=== Begin Enclosure ===
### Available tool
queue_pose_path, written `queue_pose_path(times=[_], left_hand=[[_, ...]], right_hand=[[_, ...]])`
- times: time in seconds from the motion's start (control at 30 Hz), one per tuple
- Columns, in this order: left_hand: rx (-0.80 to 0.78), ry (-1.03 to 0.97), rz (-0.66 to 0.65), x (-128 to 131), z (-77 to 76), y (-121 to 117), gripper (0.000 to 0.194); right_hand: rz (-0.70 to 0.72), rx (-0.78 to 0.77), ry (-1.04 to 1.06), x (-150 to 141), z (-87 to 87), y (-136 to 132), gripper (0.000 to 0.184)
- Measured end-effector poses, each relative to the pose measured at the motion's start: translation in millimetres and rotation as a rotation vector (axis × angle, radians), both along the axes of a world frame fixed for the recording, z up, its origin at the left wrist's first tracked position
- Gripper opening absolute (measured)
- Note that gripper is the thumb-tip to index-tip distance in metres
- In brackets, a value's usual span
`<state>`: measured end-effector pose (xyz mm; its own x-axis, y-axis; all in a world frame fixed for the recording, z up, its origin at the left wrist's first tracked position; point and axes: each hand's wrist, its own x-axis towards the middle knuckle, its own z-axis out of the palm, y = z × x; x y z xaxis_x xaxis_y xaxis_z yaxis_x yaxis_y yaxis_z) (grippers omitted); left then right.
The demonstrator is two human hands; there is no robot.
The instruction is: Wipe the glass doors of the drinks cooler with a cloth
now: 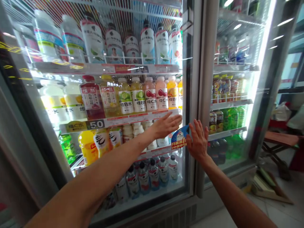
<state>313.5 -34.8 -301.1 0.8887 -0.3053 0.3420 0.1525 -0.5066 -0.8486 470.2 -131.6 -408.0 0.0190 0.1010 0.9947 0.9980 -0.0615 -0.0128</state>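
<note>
My left hand point(167, 125) reaches in front of the glass fridge door point(163, 193), palm down, fingers stretched out and holding nothing. It is nearest a blue promotional sticker point(180, 136) and the middle price rail. My right hand point(198, 141) is raised at the metal door frame point(193, 95), fingers extended, covering the sticker's right edge. Whether either palm presses on the surface I cannot tell. Behind the glass, orange drink bottles point(172, 91) and pink drink bottles point(161, 92) stand upright on the middle shelf.
White-labelled bottles point(147, 44) fill the upper shelf, and dark-capped bottles point(153, 174) stand at the bottom. A second fridge with green bottles point(232, 119) adjoins on the right. Beyond it are a folding stool point(281, 139) and a flat box point(269, 186) on the floor.
</note>
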Motion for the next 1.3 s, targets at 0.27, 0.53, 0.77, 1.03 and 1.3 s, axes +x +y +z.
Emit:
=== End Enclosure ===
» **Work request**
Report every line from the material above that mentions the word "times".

» **Solved problem**
queue_pose_path, written `queue_pose_path(times=[_], left_hand=[[_, ...]], right_hand=[[_, ...]])`
- times: time in seconds from the motion's start (control at 30 Hz), one per tuple

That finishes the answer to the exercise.